Now, all that being said, I’m not going to just pretend like Marian Gaborik did nothing wrong last night. He’s looked tentative with the puck for a while now and his lack of effort when it comes to turning the puck over and working hard along the boards has been especially troubling. Gaborik has been around long enough to know he can’t take shifts off, and he should also know how important it is to be a fundamentally sound team playing for John Tortorella. Maybe we’ll look back at this moment as being the kick in the backside that Gaborik needed to get going, but the bottom line is that it shouldn’t have even come to this. Gaborik is at a point in his career now where he is supposed to be a veteran leader on this hockey club, and for him to go out there and not finish plays with and without the puck sets a bad precedent for kids like Kreider, Hagelin, and Stepan. That’s all the more reason John Tortorella didn’t hesitate in benching Gaborik last night.

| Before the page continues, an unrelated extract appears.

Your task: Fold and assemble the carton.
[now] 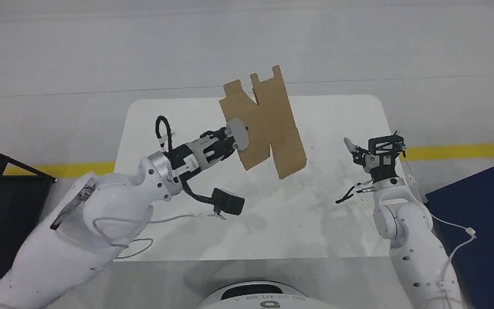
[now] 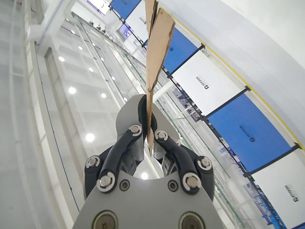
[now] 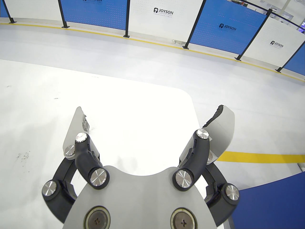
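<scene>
A flat brown cardboard carton [image 1: 266, 123] with cut flaps hangs in the air above the white table [image 1: 332, 208], tilted on edge. My left gripper [image 1: 239, 137] is shut on its left edge. In the left wrist view the carton [image 2: 157, 48] runs edge-on out of the left gripper [image 2: 149, 120], pinched between the two pads. My right gripper [image 1: 373, 151] stands open over the table's right edge, well apart from the carton. In the right wrist view the right gripper [image 3: 152, 117] has nothing between its spread fingers.
The white table [image 3: 119, 110] has rounded corners, with its near right corner just beyond my right gripper. Yellow floor tape [image 1: 451, 151] runs past both sides of the table. Blue and white fence panels [image 3: 164, 10] stand far off.
</scene>
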`<state>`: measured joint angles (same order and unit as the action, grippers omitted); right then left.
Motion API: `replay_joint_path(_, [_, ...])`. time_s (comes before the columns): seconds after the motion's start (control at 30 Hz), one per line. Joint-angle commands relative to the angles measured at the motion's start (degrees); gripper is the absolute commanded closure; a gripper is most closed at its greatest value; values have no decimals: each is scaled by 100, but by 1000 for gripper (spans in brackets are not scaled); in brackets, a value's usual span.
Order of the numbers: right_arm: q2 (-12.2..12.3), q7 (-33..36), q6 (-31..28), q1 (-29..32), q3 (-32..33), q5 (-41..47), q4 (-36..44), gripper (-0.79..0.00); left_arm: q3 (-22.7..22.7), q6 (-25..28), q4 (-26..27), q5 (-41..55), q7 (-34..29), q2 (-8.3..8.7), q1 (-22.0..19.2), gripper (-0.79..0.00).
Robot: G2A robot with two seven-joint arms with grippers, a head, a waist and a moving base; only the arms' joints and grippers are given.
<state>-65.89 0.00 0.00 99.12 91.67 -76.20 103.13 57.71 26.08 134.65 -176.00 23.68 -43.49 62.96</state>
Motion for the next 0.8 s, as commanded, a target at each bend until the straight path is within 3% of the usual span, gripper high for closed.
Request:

My final thoughts are this: even though benching Marian Gaborik in Game 2 made sense and sent the right message to the team, I think it was a little overboard. The Rangers need his goal-scoring ability and for him to be a game-changer if they eventually want to get to the Stanley Cup Finals. If it was just about anybody else on the team that was benched for this type of play I would fully support Torts on it, but to me, sometimes the amount of talent a player has needs to outweigh a bad play he makes. That’s how I felt in Game 2 in Gaborik’s case.
What do you think? Was John Tortorella right in benching Marian Gaborik in Game 2?